Robert the Mathemateer

Robert is amazing. The other children look up to him as a kind of mini-professor. He is quiet, well spoken and has a great vocabulary. He is both a big Minecraft and a Lego fan. Suprisingly, his favourite Lego is Minecraft Lego.

Robert has had a statement of special educational needs since he was very young and was previously educated in a Resource Base for speech and language. (A resource base is a kind of half-way house between mainstream and special school, providing a special school type education within a mainstream school). Robert is also a looked after child: he has been brought up by his uncle, after his mother rejected him when he was a baby. You see Robert has a disfigurement that affects his eyesight and the shape of his head. Still, Robert is lovely. He calls his uncle, “Dad.”

Elsa the Mathemateer

Elsa is amazing. It was her idea to call the group ‘The Mathemateers’.

She is creative and wacky and fab. Her drawing is accurate, expressive and her creative spark knows no limits. She has a brilliant flair for drawing and is particular good at drawing unicorns, griffins and other fantastic creatures. She loves the Harry Potter stories and is particularly fond of wolves (the animal, not the football club) – in the past she has been known to play wolves, howling for long periods of time on the playground. She has a stunningly beautiful singing voice and got to play the lead role in our play before Christmas.

She claims she finds it hard to concentrate in maths. “My eyes get distracted by colours” she tells me. She lives with her mum a long way from school and has to catch two buses to get here every morning, even though her dad lives close enough for her to walk to school.

The Mathemateers

We had to have a name for the class and I wasn’t so fond of the name ‘Year 6 booster group’.

I’d thought I might go with ‘PhilpClass’ but then it’s a trifle arrogant naming the class after myself.

And I needed a name too. I was planning to use both Khan Academy and Google Classroom as delivery tools for some of the content – more on that at a later date – and both tools require a class name to be set up.

There’s also an argument about identity. If children have something to identify with it can help them engage more. It can channel, even increase their motivation. All of them seemed motivated. As I said last time they had fearlessly told me what they didn’t like about maths and agreed they all wanted to improve. Now if only we had a name…

I’m always wary about opening up such things to children – after all I’m supposed to be teaching them maths – I don’t want to be wasting their time choosing names. But mercifully one of the children came to the rescue. Within seconds of suggesting we needed a name, she said “The Mathemateers.” And it stuck.

I’m now going to introduce you to the Mathemateers. A short pen portrait that may offer a bit of an insight into the children. Obviously I have changed their names.

They are:

Click the links to find out about each child.

Remedial

It’s been a while since I had a regular classroom commitment. I’ve always thought that senior leaders suffer from an authenticity failure when they are divorced from teaching. But that’s another story, to be told another time. And to cut that long story short, this term I am teaching a group of seven year 6 children. Maths. For just one hour a day.

I am ‘boosting’.

Here’s what it says in the dictionary about boosting.
boosting: the yearly panic that primary schools go through to ensure they meet their yearly quota of successful students.But this is more than a SATs game. Putting my cynicism aside, each of the seven children in my group have a unique perspective on maths. And it’s a perspective skewed by failure.

Now I know that these days it’s cool to fail. Fail: first attempt in learning, chant the students to me. But not when you’ve failed week after week. Not when you’ve been the last to ‘get it’ lesson after lesson. Not when you’re at the bottom of the achievement rocket year after year.

The children's maths weakness: concentration, telling the time, embarrassment
What the children told me gets them down about maths

My seven Year 6 students are old enough to be embarrassed by their inability to do maths that children four years younger than them can do. They can’t tell the time. They don’t know their times tables. They can’t reliably count on or back.
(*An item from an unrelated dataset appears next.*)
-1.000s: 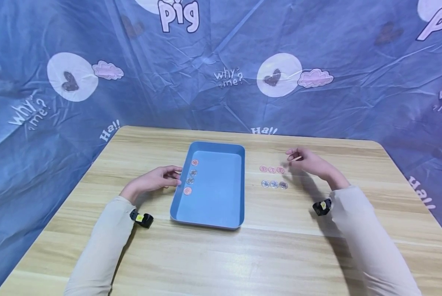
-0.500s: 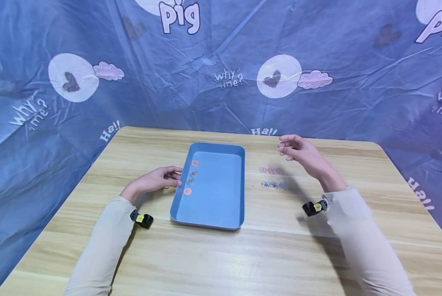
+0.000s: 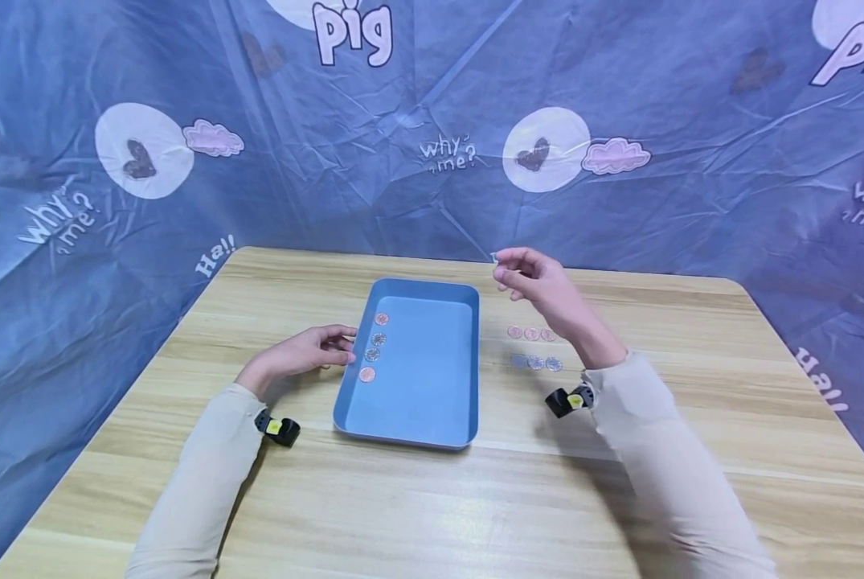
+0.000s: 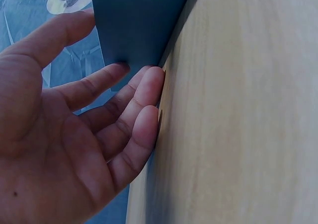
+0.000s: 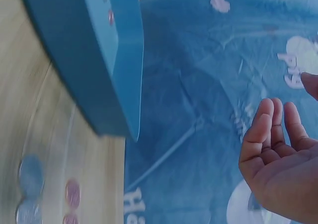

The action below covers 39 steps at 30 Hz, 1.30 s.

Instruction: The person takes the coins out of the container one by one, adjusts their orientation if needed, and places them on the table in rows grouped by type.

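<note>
A blue tray (image 3: 426,386) sits mid-table with a column of pink and silver coins (image 3: 373,346) along its left inner side. My left hand (image 3: 316,350) lies on the table, and its relaxed fingers (image 4: 144,110) touch the tray's outer left wall (image 4: 134,25). My right hand (image 3: 529,281) is raised above the tray's far right corner and pinches a small pale coin (image 3: 494,257) at its fingertips. The right wrist view shows that hand (image 5: 278,149) in the air beside the tray (image 5: 89,60), with the coin hidden.
Right of the tray, three pink coins (image 3: 531,333) lie in a row with three silver coins (image 3: 536,363) in a row in front of them. A blue printed cloth (image 3: 432,161) hangs behind and beside the wooden table (image 3: 432,498).
My right hand has lifted from beside the coin rows and moved left and farther away, toward the tray's far right corner. The left hand has stayed still.
</note>
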Available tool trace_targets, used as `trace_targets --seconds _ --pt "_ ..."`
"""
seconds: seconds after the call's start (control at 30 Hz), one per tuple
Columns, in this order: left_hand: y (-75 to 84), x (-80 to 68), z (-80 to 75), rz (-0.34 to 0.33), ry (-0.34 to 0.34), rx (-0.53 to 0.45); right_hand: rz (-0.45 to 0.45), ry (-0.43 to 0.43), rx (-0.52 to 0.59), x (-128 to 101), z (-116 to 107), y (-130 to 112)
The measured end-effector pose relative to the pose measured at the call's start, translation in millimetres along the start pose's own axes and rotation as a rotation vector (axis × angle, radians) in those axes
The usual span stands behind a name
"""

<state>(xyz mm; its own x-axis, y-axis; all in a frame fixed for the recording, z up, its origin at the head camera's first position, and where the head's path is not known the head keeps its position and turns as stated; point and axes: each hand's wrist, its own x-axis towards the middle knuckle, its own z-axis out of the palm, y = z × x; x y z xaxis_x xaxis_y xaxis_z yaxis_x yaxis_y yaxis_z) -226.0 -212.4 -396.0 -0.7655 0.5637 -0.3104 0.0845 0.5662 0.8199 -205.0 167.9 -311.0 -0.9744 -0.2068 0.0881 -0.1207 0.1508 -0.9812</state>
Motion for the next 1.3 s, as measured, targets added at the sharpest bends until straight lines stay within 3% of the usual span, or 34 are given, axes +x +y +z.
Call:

And what’s worse, they can all tell me stories of embarrassment, when their failure to do what their peers find simple has been exposed to the rest of their class.

Embarrassment and repeated failure make a powerful poison that taints the waters of learning. And the antidote to that poison is more than mere boosting. If all I do over the next four months is ‘get these children through their SATs’, I will have failed them. They don’t need my tricks and tips to score the best they can on some 45 minute exam papers in May. They need me to teach them well. They need some core knowledge and some confidence.
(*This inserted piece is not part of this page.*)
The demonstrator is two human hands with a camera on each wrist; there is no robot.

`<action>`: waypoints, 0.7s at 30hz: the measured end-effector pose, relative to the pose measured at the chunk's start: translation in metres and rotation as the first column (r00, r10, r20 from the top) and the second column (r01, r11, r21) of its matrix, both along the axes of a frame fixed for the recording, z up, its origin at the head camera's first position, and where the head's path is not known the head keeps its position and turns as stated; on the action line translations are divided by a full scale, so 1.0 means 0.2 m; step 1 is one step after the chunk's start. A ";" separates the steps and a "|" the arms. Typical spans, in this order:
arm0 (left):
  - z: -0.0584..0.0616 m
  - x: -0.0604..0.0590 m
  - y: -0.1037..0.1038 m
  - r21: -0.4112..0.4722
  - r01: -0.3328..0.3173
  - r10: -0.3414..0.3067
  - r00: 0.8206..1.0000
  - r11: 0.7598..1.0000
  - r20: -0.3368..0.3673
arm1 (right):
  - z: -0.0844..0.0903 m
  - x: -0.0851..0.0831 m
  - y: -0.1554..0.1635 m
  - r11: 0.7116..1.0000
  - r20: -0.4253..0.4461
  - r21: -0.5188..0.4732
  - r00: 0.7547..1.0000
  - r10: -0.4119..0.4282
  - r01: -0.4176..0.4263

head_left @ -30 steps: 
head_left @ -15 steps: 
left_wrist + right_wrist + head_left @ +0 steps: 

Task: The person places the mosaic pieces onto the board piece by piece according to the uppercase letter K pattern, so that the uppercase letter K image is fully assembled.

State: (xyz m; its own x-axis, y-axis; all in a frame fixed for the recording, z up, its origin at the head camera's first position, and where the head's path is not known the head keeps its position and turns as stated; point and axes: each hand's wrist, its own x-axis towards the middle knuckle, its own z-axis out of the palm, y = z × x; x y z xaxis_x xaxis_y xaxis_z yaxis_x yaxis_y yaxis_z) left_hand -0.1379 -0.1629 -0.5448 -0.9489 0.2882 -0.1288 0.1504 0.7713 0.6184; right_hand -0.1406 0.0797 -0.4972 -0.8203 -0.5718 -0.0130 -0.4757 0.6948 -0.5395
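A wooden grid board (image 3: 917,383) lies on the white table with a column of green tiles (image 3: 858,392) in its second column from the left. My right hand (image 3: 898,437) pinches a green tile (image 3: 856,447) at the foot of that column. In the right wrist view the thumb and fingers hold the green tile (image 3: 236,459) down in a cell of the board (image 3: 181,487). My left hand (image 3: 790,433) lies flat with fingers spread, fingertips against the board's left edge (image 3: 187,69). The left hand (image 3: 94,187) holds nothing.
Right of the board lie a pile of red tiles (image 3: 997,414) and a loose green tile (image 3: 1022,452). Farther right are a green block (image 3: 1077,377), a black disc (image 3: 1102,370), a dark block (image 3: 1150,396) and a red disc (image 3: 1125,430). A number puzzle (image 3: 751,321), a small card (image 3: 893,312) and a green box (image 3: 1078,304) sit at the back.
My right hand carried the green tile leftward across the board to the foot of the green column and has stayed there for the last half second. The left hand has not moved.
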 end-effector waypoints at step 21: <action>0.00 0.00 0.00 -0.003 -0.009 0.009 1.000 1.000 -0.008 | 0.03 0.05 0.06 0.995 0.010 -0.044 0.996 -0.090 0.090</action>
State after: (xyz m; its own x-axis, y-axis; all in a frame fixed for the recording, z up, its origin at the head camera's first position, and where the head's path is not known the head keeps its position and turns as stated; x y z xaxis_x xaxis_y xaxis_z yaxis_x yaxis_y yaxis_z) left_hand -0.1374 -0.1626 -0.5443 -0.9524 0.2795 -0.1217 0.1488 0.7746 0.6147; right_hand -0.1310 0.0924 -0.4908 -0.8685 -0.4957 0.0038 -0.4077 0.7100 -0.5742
So as it turns out, I am not going to be boosting after all.

I’m going to be a ‘remedial teacher.’

I know that sounds awfully old-fashioned, but there are some reasons why I prefer that term. I see their lack of knowledge akin to a sickness and the remedy is good teaching. Each of these children has unique reasons for why they are ‘below national average’ in maths. Whilst I can’t remedy all of the reasons, for some I can do the following:

  1. diagnose the ailment;
  2. identify a treat;
  3. present a cure;
  4. give time for that cure to take hold.

I suppose I could label the same 4 point sequence like this:

  1. identify misconceptions
  2. plan some good lessons
  3. teach well
  4. allow children time to practice so that their confidence grows.

The majority of my posting this term is going to be about the journey with these children.